Esta fórmula llama la atención porque está escrita en forma matemática, lo cual puede hacer que muchas personas la perciban como un argumento serio o validado. Sin embargo, este planteamiento ha sido ampliamente criticado, ya que las unidades no están definidas con claridad, las variables no pueden medirse de manera uniforme para toda la población, e incluso han circulado distintas ecuaciones en diferentes años, lo que cuestiona todavía más su consistencia. En otras palabras, la ecuación existe, pero hablando desde la psicología, esta no funciona como un modelo psicológico válido.
No obstante, que el Blue Monday no sea científicamente comprobable no significa que sea irrelevante. De hecho, su permanencia año tras año revela algo interesante, y es que muchas personas sí se identifican con la sensación que describe. Y aquí la explicación puede ser más psicológica que matemática.

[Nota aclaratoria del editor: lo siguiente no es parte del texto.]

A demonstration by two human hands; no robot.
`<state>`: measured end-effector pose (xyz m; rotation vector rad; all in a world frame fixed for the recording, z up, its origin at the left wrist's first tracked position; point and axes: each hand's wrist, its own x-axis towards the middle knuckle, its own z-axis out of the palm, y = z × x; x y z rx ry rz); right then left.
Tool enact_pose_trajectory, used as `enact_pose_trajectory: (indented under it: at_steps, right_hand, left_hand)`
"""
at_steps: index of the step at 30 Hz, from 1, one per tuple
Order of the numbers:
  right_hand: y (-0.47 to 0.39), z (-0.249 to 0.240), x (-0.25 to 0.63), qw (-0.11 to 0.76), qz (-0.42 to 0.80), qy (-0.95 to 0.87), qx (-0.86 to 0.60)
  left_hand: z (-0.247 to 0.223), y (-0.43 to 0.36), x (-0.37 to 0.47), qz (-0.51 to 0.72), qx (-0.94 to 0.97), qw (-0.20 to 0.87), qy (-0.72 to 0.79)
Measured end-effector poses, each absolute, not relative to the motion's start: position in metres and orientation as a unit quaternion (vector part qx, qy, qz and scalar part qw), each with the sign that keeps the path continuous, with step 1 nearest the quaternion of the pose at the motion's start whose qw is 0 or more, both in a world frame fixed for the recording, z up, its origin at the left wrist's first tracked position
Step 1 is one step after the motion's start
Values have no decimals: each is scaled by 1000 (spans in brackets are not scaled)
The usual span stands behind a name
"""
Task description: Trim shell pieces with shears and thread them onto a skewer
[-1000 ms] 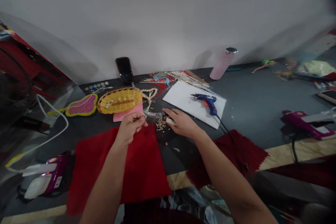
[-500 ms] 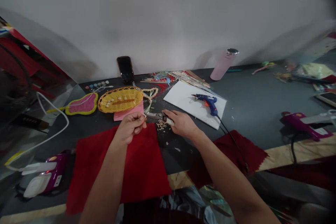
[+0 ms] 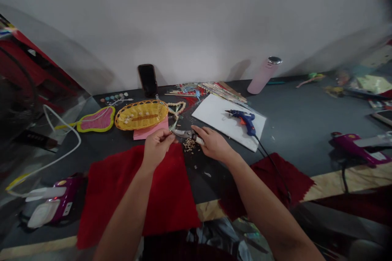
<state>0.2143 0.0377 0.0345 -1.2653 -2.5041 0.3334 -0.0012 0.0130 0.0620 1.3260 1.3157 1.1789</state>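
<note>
- Shears point(image 3: 183, 133): over the dark table point(image 3: 297, 122), near the middle, left of the white board point(image 3: 208, 110).
- Red cloth point(image 3: 171, 191) lies flat across our near side, under our left wrist. Dark red cloth point(image 3: 278, 175) sits below our right forearm.
- White board carries the blue glue gun point(image 3: 249, 124), nozzle pointing left, cord running back towards us.
- Yellow basket point(image 3: 130, 127) overlaps the pink sheet point(image 3: 150, 132); a few pale bits inside. Looks like a small part of the lot, our read.
- Left hand point(image 3: 155, 147): fingers pinched together at the blade tips. Can't make out what's between them, if anything.
- Right hand point(image 3: 214, 143): wrapped round the handles, thumb side up by the pivot.
- Shears look metallic grey at the blades, pale on the visible grip, blades aimed left at our left fingertips. Blade gap too small to call.
- Pale short pieces point(image 3: 189, 145): loose pile just below the shears, strays around it. So a fair batch is down, with the blades in use, we judge. Count left: can't tell.
</note>
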Motion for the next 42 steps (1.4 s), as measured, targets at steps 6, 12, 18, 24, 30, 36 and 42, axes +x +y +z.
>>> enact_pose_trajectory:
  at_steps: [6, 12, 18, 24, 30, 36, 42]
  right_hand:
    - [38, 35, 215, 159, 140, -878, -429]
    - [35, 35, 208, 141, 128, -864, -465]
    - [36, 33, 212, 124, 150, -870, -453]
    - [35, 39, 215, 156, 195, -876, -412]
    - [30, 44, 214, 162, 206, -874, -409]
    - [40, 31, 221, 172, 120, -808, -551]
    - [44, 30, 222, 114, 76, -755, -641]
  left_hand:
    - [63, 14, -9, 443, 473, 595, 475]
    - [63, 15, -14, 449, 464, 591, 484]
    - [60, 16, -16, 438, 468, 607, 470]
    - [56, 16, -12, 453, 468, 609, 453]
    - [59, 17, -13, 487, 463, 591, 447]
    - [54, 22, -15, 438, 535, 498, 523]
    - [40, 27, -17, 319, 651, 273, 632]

Enero suele ser un mes complicado a nivel emocional, donde terminan las fiestas, se reduce la convivencia social, se regresa a la rutina laboral o académica, además se acumula cansancio y estrés, y aparece la llamada “cuesta de enero”, que no solo afecta lo económico, sino también lo mental y emocional.
A esto se suma la presión social de empezar el año con energía, siendo productivo y tratando de cumplir metas, lo cual puede generar frustración o autocrítica cuando las personas no logran sostener los propósitos iniciales.
También es importante considerar el peso del contexto social. Cuando se repite constantemente que “hoy es el día más triste”, muchas personas pueden comenzar a vivirlo desde esa expectativa. En psicología sabemos que la sugestión y las narrativas colectivas influyen en cómo interpretamos lo que sentimos, si esperamos un día pesado, podemos prestar más atención a lo negativo, sentir menos motivación o percibir con mayor intensidad el cansancio emocional acumulado. No porque sea una fecha extraordinaria, sino porque el mensaje se vuelve parte de la experiencia.
Por eso, en mi opinión, no creo que el Blue Monday sea una verdad universal ni una fecha científicamente determinada, pero sí considero que funciona como un reflejo social. Puede ser un recordatorio de que muchas personas atraviesan periodos de agotamiento emocional en silencio, especialmente al inicio del año. Lo importante es que este tema no se utilice para minimizar la salud mental, ni para confundir tristeza con depresión.
Un día difícil puede ser normal, pero cuando el desánimo se sostiene por semanas, cuando hay desesperanza constante, falta de energía intensa o sensación de vacío, es fundamental reconocerlo y buscar apoyo.
Al final, quizá la conversación más valiosa no es si existe el “lunes más triste”, sino por qué tantas personas se sienten así en este mes, y qué tan preparados estamos como sociedad para acompañar, escuchar y hablar de salud mental con responsabilidad. Porque más que una ecuación, lo que impacta el bienestar emocional son las circunstancias reales.